Post und Gewerkschaft wollen in dem festgefahrenen Tarifstreit heute wieder verhandeln. Unabhängig davon wurde die Urabstimmung über einen unbefristeten Streik gestern fortgesetzt.

Trier. "Es reicht." Seit über 30 Jahren trägt der 50-Jährige Post aus, die Arbeit habe immer Spaß gemacht, aber es werde immer mehr draufgesattelt, die Zustellgebiete würden immer größer, neben Briefen müssten die Zusteller auch Päckchen und Pakete verteilen. "Und das seit Jahren für das gleiche Geld", beschwert sich der Beamte. Außerdem seien bei den Beamten die Zulagen gestrichen, das Weihnachtsgeld gekürzt worden.
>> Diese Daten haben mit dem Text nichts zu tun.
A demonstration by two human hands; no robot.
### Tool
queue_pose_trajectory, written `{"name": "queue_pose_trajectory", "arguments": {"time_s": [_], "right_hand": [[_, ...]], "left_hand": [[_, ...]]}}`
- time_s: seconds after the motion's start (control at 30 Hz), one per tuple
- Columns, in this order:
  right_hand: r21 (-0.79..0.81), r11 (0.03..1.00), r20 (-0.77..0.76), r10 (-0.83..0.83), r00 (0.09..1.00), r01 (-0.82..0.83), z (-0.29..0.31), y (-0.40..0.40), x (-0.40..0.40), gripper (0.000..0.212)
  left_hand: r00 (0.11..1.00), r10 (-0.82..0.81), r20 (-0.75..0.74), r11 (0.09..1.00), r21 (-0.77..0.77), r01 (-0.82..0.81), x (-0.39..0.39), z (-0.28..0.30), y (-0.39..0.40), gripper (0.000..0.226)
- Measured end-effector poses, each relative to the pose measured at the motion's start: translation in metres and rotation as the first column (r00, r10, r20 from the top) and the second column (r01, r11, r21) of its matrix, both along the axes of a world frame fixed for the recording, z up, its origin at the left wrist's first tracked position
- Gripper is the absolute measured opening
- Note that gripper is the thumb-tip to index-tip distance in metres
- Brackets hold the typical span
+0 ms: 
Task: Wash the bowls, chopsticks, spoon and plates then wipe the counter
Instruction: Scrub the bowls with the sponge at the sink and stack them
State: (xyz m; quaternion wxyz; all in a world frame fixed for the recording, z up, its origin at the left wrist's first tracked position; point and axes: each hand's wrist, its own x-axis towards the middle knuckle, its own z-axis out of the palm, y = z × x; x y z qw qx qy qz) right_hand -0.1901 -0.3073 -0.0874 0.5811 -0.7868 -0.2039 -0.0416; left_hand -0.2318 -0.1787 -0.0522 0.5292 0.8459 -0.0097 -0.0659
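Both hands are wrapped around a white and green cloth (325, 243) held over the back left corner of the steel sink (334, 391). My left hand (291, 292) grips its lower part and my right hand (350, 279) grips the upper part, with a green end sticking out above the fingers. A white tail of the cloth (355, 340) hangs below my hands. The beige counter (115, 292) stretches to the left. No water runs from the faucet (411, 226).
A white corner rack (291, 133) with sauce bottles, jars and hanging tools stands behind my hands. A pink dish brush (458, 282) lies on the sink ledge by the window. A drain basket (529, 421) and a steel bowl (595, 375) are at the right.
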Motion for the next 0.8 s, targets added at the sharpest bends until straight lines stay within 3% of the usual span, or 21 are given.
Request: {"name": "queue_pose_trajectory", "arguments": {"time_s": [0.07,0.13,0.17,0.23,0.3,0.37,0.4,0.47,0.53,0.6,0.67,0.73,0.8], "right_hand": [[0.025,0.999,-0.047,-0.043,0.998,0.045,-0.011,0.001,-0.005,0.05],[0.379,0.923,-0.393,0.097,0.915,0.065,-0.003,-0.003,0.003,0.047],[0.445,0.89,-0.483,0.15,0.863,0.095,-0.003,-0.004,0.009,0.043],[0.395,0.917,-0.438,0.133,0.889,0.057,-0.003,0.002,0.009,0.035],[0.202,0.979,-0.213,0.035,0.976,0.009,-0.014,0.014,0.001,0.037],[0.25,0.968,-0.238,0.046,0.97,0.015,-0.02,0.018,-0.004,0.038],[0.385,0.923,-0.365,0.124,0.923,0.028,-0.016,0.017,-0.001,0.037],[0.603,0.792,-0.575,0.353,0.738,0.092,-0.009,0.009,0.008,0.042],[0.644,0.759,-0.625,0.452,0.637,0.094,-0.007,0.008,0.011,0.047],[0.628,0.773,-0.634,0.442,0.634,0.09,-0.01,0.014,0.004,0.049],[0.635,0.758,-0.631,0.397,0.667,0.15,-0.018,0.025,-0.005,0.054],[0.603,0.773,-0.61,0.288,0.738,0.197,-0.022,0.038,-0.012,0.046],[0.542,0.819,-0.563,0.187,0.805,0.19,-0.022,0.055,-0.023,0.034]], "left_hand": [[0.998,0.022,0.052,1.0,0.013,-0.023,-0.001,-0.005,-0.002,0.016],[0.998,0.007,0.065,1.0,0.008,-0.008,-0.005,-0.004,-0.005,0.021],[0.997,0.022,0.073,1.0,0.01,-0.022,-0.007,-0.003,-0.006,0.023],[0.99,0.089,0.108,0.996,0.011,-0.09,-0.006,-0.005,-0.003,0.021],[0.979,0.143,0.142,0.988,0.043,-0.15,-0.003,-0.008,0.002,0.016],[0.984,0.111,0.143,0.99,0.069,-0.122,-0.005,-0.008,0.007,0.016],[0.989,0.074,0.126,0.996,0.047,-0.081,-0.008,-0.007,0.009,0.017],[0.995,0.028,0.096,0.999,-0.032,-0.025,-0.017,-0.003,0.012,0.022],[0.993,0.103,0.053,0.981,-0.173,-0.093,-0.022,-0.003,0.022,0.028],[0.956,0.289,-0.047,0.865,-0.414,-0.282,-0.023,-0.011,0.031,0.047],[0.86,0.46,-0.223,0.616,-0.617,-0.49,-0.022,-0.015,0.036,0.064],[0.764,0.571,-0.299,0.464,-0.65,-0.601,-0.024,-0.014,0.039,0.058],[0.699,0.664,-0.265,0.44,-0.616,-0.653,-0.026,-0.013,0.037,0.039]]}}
Maximal rund 2000 Euro brutto verdient ein Zusteller. Manchmal dauere es Jahre, bis eine Beförderung anstehe, "für 50 oder 70 Euro mehr". Der Frust seiner Kollegen sei groß. "Wir sind bereit zu kämpfen", sagt er. Es gehe nicht um die von der Post geforderte eine Stunde längere Arbeitszeit. Damit könne man zur Not noch leben, "falls wir dafür auch Geld bekommen". Noch hofft er, dass die Vernunft bei seinem Arbeitgeber siegt und die Post auf die Forderungen der Gewerkschaft eingeht: sieben Prozent mehr Geld, keine betriebsbedingten Kündigungen bis 2011 und keine Erhöhung der Arbeitszeit von 38,5 Stunden. Ab heute soll zwischen der Gewerkschaft Verdi und der Post wieder verhandelt werden. Trotzdem lief gestern die Urabstimmung über einen unbefristeten Streik weiter. Die Beteiligung in Rheinland-Pfalz sei "überwältigend hoch", hieß es von Verdi. Man rechne mit einer hohen Zustimmung für einen Streik, der bereits am Freitag beginnen könnte, falls sich die Gewerkschaft und die Post nicht doch noch in letzter Minute einigen. Ab heute wollen die Tarifpartner wieder verhandeln. Laut Verdi ist eine "rasche Lösung" möglich, falls die Post auf längere Arbeitszeiten verzichte. Vor 14 Jahren hatte es zuletzt einen unbefristeten Streik bei der Post gegeben. "Vielleicht müssen wir ja nicht auf die Straße gehen", hofft der Zusteller. Niemand wolle, dass die Briefe liegen blieben, und er fügt hinzu: "Wenn es aber nicht anders geht, dann streiken wir."